I was terrified. I thought maybe these were aliens. Truly. Like extra-terrestrials were performing some kind of surgery on me, or some kind of examination. It just didn’t stop and I was petrified.

And then suddenly I remembered yoga class, and the elephant head. It crept into my consciousness that the Hindus...don't they have an elephant-headed God? Right, Ganesha. Right. I'm going to think about Ganesha. Maybe that will help. Maybe he'll help me. And the minute, the minute I do that, the fear disappears and the most delicious feeling in the world comes over me. I feel like I’m suddenly in a warm shower – not of water, just of warmth, flowing down over my head as I lie there, and I feel so sweet and peaceful, even though the piercing has never stopped. And then! Then! Instead of the trunk I had in yoga class, I suddenly feel like I have giant, floppy elephant ears! Waving back and forth next to my head! This is surprising and super-amusing and very comforting, and I find myself getting drowsy again and I drift back to sleep, while all of it - the piercing, the sense of relocation, the floral arrows, the warm shower, the flapping ear feeling - all of it continues.

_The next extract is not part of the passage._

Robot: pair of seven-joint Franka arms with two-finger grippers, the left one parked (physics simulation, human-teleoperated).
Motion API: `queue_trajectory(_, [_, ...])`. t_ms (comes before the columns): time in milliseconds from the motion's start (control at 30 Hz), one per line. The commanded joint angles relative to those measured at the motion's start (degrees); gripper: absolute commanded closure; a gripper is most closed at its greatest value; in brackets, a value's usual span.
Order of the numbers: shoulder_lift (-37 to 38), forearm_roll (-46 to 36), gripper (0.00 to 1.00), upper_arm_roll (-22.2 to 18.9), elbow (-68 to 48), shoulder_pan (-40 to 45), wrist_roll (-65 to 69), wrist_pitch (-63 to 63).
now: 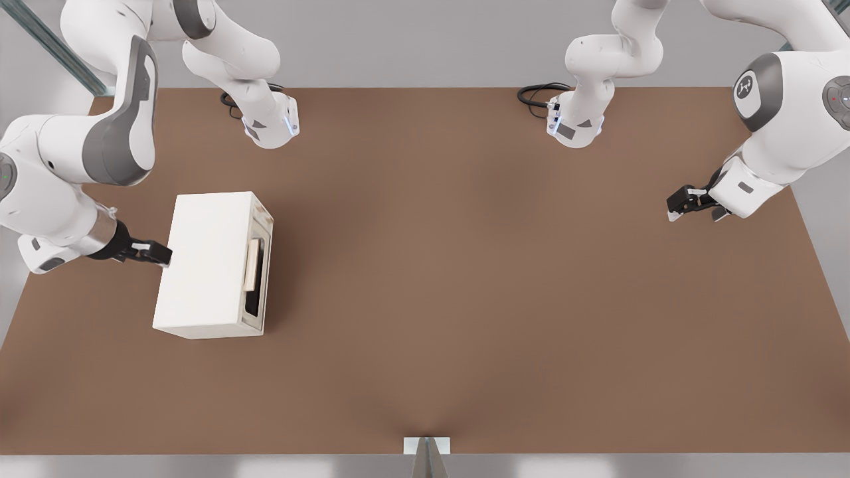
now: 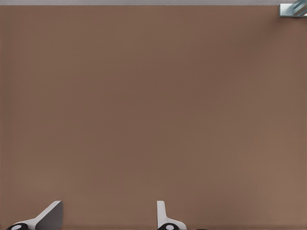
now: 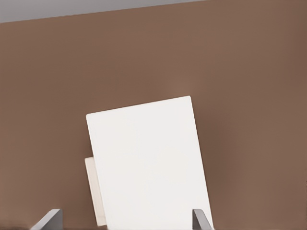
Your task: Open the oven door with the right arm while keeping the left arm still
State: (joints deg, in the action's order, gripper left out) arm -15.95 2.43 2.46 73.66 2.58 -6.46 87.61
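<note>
The oven (image 1: 202, 265) is a plain cream-white box standing on the brown tabletop (image 1: 498, 299), well toward the edge on the front view's left and about midway between the far and near edges. Its top is a smooth, unmarked rectangle. The oven door (image 1: 260, 265) is the narrow face turned toward the middle of the tabletop, on the front view's right; it shows a cream frame around a dark window with rounded corners, and a tan bar handle (image 1: 252, 265) running along the door's length. The door appears closed or nearly so, lying against the box. The oven's long axis runs roughly from the far edge toward the near edge, tilted slightly, so the near end sits a little closer to the left edge. What is inside cannot be made out through the dark window. The right arm (image 1: 73, 166) reaches in from the left edge, and its black gripper (image 1: 158, 254) is at the oven's back side, opposite the door, just at the top edge. In the right wrist view the fingers (image 3: 48, 219) stand spread wide apart, the oven's top (image 3: 148, 163) showing between them, pinching nothing.
</note>
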Motion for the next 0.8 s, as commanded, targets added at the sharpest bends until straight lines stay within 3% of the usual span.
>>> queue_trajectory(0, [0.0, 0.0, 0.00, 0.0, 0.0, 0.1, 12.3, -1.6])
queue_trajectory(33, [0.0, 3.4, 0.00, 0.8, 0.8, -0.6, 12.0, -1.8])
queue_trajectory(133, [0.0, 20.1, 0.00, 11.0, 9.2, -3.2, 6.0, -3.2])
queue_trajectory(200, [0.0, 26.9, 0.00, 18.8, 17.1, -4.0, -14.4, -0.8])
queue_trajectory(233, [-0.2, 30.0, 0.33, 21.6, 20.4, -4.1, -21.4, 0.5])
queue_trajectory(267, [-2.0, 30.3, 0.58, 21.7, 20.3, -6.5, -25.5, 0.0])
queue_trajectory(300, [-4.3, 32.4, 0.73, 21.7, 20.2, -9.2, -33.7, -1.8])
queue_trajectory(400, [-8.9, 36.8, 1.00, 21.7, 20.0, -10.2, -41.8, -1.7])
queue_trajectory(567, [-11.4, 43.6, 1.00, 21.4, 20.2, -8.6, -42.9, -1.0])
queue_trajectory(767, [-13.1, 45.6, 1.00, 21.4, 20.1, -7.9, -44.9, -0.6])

You can imagine that the next morning I am awfully very goddamn curious about Ganesha. So I go to a little spiritual bookshop and seek out a book. There must be something. Hindu shelf, Ganesha, Ganesha. I'm expecting that I might find a slim little tome. OH. What have we here? Who's THIS fatty? I’ve found an 800-page number called Loving Ganesha: Hinduism’s Endearing Elephant-Faced God, by Satguru Sivaya Subramuniyaswami. An illustrated resource on Dharma’s Benevolent Deity, Remover of Obstacles, Patron of Art and Science, honored as first among the Celestials. This will do!

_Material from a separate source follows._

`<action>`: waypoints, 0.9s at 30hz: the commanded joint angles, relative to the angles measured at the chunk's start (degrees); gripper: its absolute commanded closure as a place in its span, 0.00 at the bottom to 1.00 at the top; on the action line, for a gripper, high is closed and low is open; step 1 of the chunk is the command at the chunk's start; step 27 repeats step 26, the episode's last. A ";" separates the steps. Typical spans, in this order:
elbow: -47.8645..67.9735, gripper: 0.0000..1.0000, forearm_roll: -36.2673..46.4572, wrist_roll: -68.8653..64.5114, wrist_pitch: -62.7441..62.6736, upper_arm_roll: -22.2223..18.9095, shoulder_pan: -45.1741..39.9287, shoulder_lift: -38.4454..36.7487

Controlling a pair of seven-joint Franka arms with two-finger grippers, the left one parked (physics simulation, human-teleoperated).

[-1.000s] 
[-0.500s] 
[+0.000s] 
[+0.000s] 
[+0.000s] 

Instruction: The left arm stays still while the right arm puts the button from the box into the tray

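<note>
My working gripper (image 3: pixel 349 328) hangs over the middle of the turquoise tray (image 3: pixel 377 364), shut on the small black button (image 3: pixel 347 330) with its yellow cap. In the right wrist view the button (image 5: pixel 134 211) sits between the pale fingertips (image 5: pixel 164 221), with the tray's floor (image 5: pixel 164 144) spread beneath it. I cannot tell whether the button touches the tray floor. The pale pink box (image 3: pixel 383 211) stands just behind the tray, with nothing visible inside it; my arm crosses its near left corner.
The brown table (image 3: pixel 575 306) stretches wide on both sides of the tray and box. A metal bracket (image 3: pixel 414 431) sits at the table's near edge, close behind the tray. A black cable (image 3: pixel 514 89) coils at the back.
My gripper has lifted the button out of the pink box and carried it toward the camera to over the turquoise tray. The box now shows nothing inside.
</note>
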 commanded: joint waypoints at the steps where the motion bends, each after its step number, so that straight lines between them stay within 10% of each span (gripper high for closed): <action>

I go home and start devouring this giant, weird, delightful book, which is like the most fun bible of Ganesha you can imagine, with all kinds of stories and lore and drawings and poems and imagined letters from Ganesha. I read about the Milk Miracle, which happened on September 21st, 1995, wherein statues of Ganesha all over the world accepted and drank milk for 24 hours. This is a real thing. They reported it in the New York Times. Devotees would hold up spoonfuls of milk to these statues, and the milk would disappear. It happened in India, in Canada, in Nepal, in Kenya. It happened in L.A. It happened in Queens. The crowds went wild. Milk disappeared by the gallon, through straws, out of trays. Sometimes the Ganeshas would refuse the milk from devout believers and gobble the milk offered by nonbelievers. Anyway. Well into the book is a big section that has a list with drawings of all the symbols associated with Ganesha. Heaps of them.

Now, it took me a while to get to this part. It took me a few days. And then I saw this.

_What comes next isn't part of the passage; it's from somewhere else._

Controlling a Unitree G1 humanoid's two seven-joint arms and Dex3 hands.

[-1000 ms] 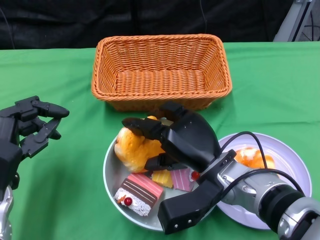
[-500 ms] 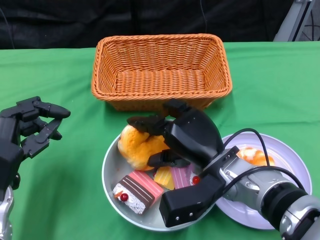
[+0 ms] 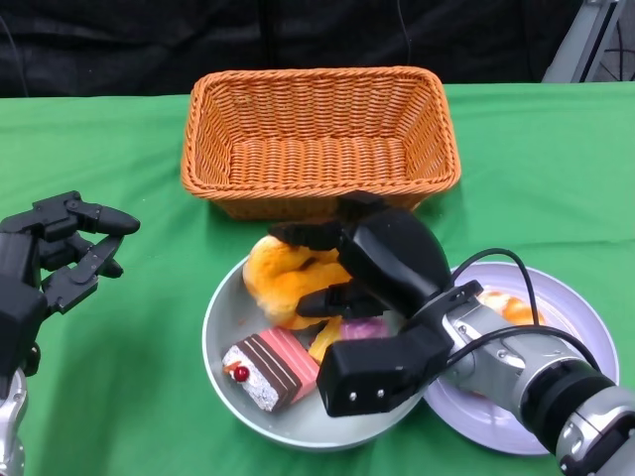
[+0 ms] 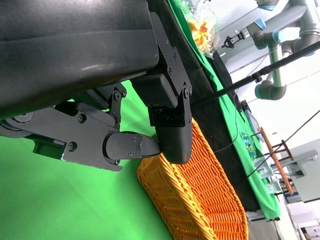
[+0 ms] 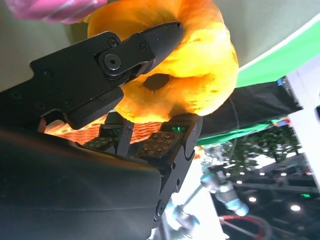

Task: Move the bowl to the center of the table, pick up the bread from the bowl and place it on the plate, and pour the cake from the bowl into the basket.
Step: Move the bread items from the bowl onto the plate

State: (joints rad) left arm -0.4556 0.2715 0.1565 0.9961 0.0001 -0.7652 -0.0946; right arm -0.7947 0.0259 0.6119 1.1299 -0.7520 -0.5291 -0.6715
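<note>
A grey bowl (image 3: 230, 327) sits in front of the orange wicker basket (image 3: 319, 139). My right hand (image 3: 382, 263) reaches over the bowl and grips a golden bread roll (image 3: 283, 281), lifted a little above the bowl's back part; the right wrist view shows fingers (image 5: 125, 55) clamped around the roll (image 5: 200, 65). In the bowl lie a striped cake slice (image 3: 270, 365) and smaller cake pieces (image 3: 342, 332). A white plate (image 3: 571, 327) at the right carries another bread (image 3: 506, 305). My left hand (image 3: 55, 253) hovers at the left, fingers curled and holding nothing.
Green cloth (image 3: 119, 149) covers the table. The basket stands just behind the bowl, and its weave (image 4: 200, 200) also shows in the left wrist view. The plate touches or nearly touches the bowl's right side. A black backdrop lies beyond the table.
My right hand has closed on the bread roll and raised it, moving it slightly right and toward the basket. The cake slice shifted a little. The left hand stayed put.
</note>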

Pushpashara, Flower Arrow: Loving Ganesha shoots flower-covered arrows from His sugar cane bow in guidance to devotees, so they will not wander too far from dharma's path of true fulfillment.

What do I make of all of this? I don’t know, and I think it’s foolish to try and make anything. There’s nothing flimsier in this world than a conclusion. But somebody else said it well, and I’ll finish by handing him the mic, “There are more things in heaven and earth, Horatio, than are dreamt of in your philosophy.” And to that I say “Word, Bard.”